ASSIGNMENT:
Only lines with the string "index" should be returned from the data below.

►

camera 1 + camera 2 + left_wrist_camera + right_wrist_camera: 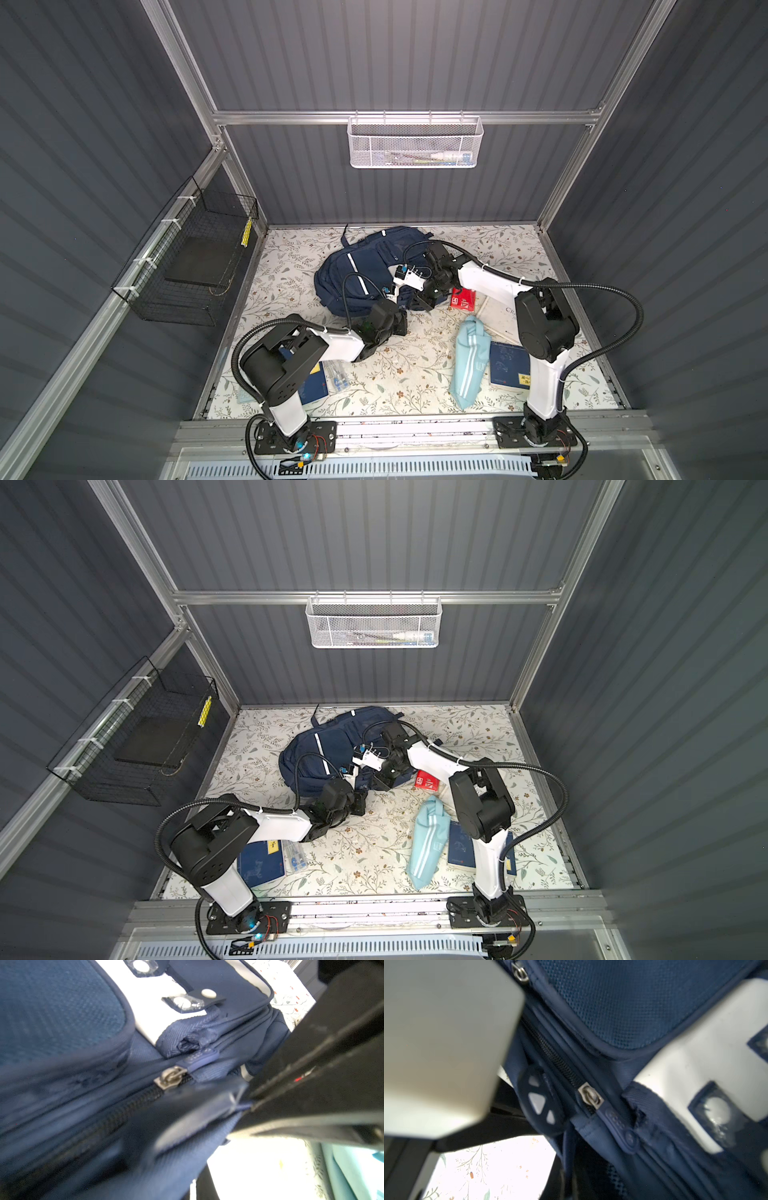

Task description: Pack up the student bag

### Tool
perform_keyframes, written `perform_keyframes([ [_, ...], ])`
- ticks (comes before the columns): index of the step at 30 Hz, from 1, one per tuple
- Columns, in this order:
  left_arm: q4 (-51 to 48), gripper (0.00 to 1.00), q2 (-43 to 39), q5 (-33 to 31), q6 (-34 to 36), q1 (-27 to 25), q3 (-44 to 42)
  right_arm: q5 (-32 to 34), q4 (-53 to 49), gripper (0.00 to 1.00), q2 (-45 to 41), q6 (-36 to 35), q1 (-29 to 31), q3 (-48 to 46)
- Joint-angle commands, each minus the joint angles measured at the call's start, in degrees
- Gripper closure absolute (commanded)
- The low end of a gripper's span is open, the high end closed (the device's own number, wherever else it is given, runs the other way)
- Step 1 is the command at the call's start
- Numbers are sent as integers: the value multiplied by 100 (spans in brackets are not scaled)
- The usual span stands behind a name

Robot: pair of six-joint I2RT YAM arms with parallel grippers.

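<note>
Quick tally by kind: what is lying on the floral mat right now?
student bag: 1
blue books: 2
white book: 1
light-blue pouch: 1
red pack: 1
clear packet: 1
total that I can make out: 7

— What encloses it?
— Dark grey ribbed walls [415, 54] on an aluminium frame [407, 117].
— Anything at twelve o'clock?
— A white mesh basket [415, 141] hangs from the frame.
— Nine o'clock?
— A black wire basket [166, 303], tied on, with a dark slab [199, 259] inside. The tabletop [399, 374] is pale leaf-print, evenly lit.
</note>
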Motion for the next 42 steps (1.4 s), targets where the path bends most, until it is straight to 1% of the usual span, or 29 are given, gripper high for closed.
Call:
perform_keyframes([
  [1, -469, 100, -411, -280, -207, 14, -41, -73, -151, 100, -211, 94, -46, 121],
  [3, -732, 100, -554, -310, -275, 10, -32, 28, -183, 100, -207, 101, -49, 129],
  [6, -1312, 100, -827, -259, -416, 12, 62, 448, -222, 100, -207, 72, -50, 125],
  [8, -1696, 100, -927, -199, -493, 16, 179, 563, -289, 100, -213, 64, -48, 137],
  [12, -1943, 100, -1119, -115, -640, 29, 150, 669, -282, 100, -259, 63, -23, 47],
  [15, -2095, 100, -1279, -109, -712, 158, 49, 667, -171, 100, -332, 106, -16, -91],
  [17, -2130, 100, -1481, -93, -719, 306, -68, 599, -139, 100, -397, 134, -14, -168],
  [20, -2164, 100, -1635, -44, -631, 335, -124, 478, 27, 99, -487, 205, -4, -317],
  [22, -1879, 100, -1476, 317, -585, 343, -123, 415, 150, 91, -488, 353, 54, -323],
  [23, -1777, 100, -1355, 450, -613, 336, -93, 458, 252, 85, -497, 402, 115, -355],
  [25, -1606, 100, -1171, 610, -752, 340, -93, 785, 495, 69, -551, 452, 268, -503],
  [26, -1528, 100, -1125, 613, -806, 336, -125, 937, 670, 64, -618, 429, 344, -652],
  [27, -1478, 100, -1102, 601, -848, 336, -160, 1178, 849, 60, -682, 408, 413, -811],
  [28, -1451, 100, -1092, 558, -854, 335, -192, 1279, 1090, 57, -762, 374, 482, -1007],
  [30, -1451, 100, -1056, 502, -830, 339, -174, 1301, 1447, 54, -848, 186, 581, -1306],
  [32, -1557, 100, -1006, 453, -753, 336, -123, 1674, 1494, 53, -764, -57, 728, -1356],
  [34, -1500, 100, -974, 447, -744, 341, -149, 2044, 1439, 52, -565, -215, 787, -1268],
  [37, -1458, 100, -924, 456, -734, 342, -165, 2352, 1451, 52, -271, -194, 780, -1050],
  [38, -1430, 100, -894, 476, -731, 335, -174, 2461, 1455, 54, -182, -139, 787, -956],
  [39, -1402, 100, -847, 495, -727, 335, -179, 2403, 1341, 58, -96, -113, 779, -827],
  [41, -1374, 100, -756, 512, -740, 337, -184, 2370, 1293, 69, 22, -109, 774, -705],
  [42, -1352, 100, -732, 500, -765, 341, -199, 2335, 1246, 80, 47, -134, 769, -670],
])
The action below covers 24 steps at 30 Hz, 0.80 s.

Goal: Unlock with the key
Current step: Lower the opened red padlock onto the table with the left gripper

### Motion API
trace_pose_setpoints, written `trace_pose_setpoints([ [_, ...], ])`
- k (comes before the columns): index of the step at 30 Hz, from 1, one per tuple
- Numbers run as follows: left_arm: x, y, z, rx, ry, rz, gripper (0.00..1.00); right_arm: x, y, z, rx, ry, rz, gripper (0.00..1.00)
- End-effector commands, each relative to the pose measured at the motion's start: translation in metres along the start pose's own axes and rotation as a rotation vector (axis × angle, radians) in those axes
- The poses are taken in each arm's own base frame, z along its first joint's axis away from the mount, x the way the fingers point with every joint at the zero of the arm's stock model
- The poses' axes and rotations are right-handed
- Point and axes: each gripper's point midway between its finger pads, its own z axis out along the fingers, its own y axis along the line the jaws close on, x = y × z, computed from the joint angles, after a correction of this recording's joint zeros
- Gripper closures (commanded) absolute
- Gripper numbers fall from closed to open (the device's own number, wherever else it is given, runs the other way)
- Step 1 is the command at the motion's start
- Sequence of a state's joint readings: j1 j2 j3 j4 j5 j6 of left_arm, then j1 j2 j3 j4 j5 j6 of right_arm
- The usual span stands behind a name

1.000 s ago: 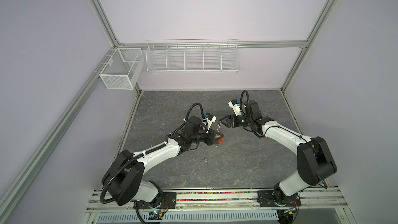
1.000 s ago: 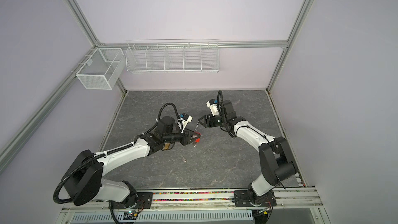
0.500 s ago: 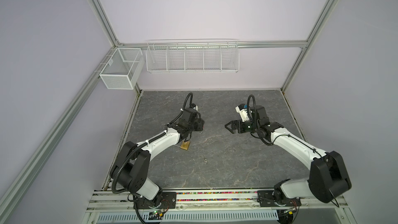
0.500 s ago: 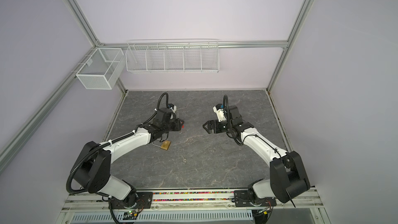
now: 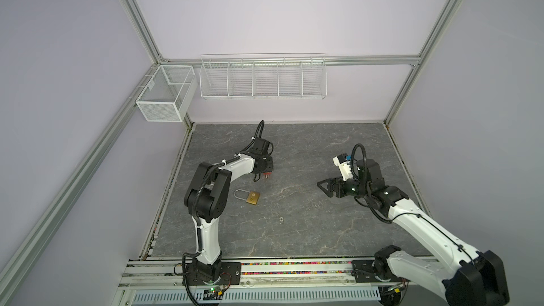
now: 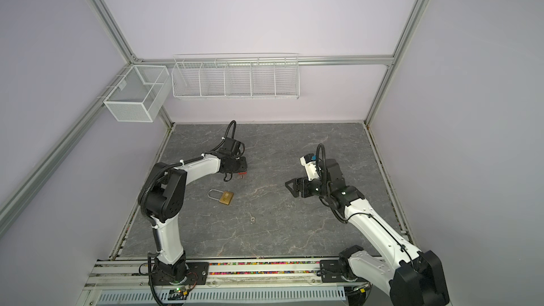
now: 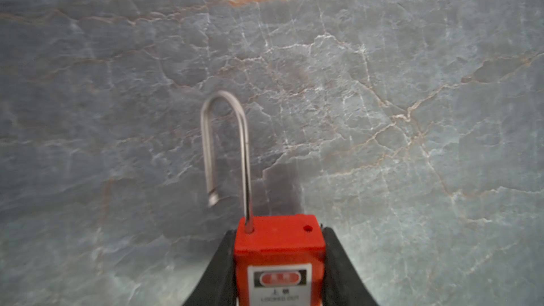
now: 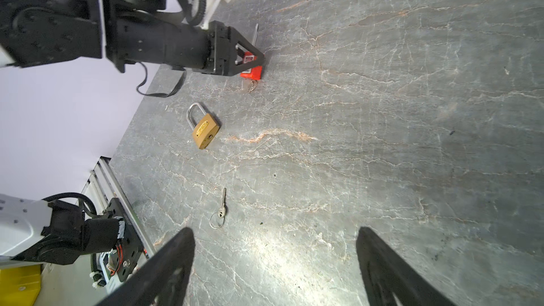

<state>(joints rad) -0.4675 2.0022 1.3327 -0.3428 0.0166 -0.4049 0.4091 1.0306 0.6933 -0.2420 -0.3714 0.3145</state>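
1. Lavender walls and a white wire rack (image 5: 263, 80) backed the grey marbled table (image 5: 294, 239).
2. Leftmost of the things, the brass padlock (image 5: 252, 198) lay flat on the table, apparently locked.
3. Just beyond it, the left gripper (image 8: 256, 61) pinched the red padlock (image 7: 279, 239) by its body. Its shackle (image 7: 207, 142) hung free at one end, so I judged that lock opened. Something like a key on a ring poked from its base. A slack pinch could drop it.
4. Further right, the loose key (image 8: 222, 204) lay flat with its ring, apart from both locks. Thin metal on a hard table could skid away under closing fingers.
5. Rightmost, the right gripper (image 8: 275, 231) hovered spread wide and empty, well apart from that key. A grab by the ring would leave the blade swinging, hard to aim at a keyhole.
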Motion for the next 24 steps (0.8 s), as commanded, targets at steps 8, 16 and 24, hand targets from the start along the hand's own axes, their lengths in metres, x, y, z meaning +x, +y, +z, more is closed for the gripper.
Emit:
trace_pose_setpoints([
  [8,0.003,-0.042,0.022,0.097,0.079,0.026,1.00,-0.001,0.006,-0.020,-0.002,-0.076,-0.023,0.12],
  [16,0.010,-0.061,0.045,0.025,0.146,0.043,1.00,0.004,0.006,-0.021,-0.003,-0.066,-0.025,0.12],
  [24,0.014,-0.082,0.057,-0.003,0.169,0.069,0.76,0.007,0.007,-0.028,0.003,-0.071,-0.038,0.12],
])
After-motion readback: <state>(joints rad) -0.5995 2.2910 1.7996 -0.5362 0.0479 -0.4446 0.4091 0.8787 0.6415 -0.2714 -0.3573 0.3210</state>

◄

RESPONSE FOR THIS EXERCISE:
- ticks (comes before the columns): index of the step at 30 Hz, from 1, one per tuple
- k (comes before the columns): index of the step at 30 Hz, from 1, one per tuple

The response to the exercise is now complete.